In diesen Fall ist es ein JavaScript Framework.

Also eine Sammlung von nützlichen Funktionen, welches die Programmierung erleichtert, da verschiedene Funktionen enthalten sind die immer wieder genutzt werden können.

Der Vorteil eines Frameworks ist das man selbst nicht diese Funktionen entwickeln und warten muss.

Neben JQuery gibt es noch diverse andere Framework für JavaScript, welche häufig im Einsatzgebiet unterscheiden.
Ein paar Beispiele wären z.b. noch MooTool, Node.js, Angular.js usw.

Eine Professionelle Programmierung ist auch ohne JQuery oder ein anderes Framework möglich.


----------



## goto; (14. Juni 2016)

Hi,

jQuery ist JavaScript. Stell es dir so vor. Um jQuery zu nutzen, musst Du die Library von jQuery einbinden. In dieser Library werden Funktionen definiert, die normales JavaScript enthalten. Der Vorteil ist, dein jQuery Code ist deutlich kürzer und somit in gewisser Weise auch performanter. jQuery funktioniert darüberhinaus mit allen gängigen Browsern. Du kannst das DOM mit wenig Code manipulieren etc etc. Ich sehe keinen Grund mehr dazu, mit "reinem" javascript zu arbeiten

Du kannst sicher auch ohne jQuery professionell programmieren, jedoch bedarf es viel Erfahrung und Wissen, denn reines JavaScript ist nicht unbedingt mit jedem Browser kompatibel.

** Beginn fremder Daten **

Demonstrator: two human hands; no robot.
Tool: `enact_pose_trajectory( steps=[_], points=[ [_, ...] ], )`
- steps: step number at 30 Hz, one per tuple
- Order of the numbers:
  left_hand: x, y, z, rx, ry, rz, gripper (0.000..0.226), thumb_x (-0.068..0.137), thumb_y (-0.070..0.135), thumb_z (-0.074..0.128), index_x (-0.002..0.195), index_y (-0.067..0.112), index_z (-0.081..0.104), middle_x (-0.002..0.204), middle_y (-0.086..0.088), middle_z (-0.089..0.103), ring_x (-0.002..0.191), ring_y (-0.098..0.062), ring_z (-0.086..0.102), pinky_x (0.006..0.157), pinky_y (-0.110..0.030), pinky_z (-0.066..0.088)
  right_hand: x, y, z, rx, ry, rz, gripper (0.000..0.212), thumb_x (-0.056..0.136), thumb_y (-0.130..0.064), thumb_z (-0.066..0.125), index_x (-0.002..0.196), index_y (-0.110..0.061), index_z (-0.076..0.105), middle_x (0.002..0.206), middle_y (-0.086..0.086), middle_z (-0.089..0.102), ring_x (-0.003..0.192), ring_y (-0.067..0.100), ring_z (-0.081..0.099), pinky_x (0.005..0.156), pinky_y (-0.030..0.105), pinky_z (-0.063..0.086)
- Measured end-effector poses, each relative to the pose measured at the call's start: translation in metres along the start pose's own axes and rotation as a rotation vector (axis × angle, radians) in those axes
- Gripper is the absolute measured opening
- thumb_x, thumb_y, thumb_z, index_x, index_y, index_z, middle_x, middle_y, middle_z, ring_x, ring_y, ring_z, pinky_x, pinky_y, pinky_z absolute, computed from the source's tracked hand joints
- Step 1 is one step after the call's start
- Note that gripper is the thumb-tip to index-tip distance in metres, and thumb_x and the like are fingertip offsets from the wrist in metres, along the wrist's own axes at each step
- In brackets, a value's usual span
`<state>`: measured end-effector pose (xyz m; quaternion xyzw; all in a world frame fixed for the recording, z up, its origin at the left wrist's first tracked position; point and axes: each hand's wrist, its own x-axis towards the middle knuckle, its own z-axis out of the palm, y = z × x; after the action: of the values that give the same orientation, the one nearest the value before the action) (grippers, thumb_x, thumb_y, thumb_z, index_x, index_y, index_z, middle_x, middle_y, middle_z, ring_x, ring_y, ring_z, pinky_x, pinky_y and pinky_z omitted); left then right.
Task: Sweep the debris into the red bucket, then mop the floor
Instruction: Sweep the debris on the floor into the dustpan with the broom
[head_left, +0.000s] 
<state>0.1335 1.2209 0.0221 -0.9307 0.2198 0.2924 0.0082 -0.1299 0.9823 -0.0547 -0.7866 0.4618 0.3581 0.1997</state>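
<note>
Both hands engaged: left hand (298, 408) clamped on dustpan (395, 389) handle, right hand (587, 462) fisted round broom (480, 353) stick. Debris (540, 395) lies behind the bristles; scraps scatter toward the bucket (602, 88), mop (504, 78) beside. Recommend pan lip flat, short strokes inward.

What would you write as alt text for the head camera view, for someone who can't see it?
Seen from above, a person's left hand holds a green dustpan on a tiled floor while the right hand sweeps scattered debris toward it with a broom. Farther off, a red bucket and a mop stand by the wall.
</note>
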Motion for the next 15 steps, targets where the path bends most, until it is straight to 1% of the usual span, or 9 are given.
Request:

Neben jQuery gibt es noch  weiter Frameworks wie angularjs, reactjs usw. 

Viele Grüße


----------



## SpiceLab (14. Juni 2016)

Auf den Punkt gebracht: jQuery ist eine (mächtige) JavaScript-Bibliothek, auch Framework genannt, die es dem Entwickler ermöglicht, komplexe JS-Prozesse ohne großen Aufwand zu realisieren, was mit "purem" JS der Fall ist.

EDIT: Coole Sache, aller guten Dinge sind drei - und das schier zeitgleich gepostet


----------



## merzi86 (14. Juni 2016)

SpiceLab hat gesagt.:


> EDIT: Coole Sache, aller guten Dinge sind drei - und das schier zeitgleich gepostet



Das dürfte einmalig in der Geschichte des Forums sein ^^


----------



## SpiceLab (14. Juni 2016)

merzi86 hat gesagt.:


> Das dürfte einmalig in der Geschichte des Forums sein


Korrekt - ein Triple im Sport ist auch nicht an der Tagesordnung


----------



## Jungbluth (19. Juni 2016)

da der rest schon ausführliche genug erklärt wurde beschränke ich mich mal auf deine zweite frage.



DerAskTyp hat gesagt.:


> Kann ich auch ohne JQuery profesionelle Seiten programmieren oder brauche ich JQuery?


ja kannst du, aber ob es klug ist, ist ne andere sache. für ein kleines 30 zeilen wäre das wohl overkill aber für größe dinge sollte man ein framework benutzen


----------